Your instructions -
Write out the line that holds "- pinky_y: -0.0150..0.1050" together with every line that follows it to the end of the material below, exactly. Omit the pictures.

Data below -
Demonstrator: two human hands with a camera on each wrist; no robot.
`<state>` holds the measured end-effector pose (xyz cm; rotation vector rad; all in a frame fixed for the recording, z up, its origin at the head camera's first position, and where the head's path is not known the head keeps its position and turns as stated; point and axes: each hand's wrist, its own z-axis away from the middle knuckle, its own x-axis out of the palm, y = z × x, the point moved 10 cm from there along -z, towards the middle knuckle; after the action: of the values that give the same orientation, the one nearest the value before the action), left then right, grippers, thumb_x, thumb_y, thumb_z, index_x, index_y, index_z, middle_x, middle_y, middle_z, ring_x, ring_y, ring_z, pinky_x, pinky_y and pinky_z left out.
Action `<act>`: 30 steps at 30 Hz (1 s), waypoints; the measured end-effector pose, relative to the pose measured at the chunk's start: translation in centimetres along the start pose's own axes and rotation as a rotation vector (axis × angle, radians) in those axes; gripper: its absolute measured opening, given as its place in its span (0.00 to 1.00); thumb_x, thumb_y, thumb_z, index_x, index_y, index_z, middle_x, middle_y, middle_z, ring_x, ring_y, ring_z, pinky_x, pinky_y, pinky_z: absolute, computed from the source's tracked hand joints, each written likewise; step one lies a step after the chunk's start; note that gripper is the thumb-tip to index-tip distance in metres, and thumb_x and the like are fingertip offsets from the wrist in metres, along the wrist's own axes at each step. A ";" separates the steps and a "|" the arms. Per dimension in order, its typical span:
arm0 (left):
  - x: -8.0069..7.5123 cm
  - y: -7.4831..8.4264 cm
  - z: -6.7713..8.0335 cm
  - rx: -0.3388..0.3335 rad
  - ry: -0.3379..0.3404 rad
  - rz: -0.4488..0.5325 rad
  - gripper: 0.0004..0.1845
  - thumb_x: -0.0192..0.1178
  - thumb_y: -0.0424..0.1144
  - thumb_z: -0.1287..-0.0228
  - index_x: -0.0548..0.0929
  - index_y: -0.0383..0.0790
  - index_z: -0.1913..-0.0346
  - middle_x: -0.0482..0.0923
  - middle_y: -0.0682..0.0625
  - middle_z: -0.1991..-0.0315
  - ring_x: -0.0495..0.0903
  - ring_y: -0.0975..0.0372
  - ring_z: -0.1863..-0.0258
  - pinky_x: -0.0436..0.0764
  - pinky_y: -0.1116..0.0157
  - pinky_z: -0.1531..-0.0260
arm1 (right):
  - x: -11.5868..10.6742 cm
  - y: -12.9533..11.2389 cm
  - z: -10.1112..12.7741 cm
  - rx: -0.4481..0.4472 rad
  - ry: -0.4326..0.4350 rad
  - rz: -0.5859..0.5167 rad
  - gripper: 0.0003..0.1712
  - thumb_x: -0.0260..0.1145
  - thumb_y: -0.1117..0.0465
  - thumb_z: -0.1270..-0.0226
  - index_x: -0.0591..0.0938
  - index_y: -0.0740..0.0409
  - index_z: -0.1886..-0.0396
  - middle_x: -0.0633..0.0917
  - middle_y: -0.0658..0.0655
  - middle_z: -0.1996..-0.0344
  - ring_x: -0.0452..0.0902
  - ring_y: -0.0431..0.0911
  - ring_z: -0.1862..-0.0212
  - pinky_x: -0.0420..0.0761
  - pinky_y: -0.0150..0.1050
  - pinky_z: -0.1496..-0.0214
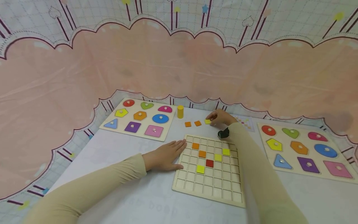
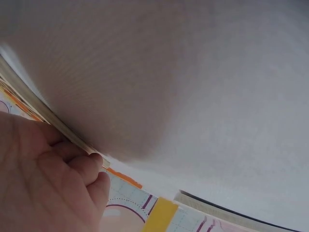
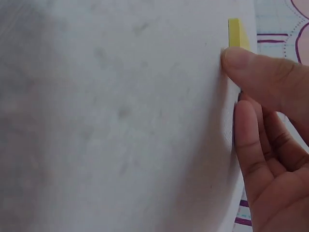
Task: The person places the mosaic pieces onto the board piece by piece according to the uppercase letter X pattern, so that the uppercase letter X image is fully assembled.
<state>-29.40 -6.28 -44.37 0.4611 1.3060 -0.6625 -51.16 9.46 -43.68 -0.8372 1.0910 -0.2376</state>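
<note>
Right hand (image 1: 221, 117) fingertips on yellow tile (image 1: 207, 121) near table (image 1: 126, 174) far edge, grip unclear, left hand (image 1: 165, 155) flat, open, touching left edge of grid board (image 1: 209, 186), two orange tiles (image 1: 192, 123) beside yellow tile.

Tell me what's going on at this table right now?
A person is working on a wooden grid board that already holds six colored tiles. The left hand lies flat against the board's left edge. The right hand reaches beyond the board, its fingers on a loose yellow tile. Two orange tiles lie beside it on the table.
</note>
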 end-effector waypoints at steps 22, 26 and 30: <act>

Result -
  - pinky_y: -0.0150..0.1050
  - pinky_z: -0.1496..-0.0214
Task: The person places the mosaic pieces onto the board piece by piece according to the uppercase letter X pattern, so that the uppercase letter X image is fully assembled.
<state>-29.40 -6.28 -44.37 0.4611 1.3060 -0.6625 -51.16 9.46 -43.68 -0.8372 1.0910 -0.2376</state>
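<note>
Right hand (image 1: 221, 117) fingertips on yellow tile (image 1: 207, 121) near table (image 1: 126, 174) far edge, grip unclear, left hand (image 1: 165, 155) flat, open, touching left edge of grid board (image 1: 209, 186), two orange tiles (image 1: 192, 123) beside yellow tile.

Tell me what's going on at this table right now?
A person is working on a wooden grid board that already holds six colored tiles. The left hand lies flat against the board's left edge. The right hand reaches beyond the board, its fingers on a loose yellow tile. Two orange tiles lie beside it on the table.
</note>
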 end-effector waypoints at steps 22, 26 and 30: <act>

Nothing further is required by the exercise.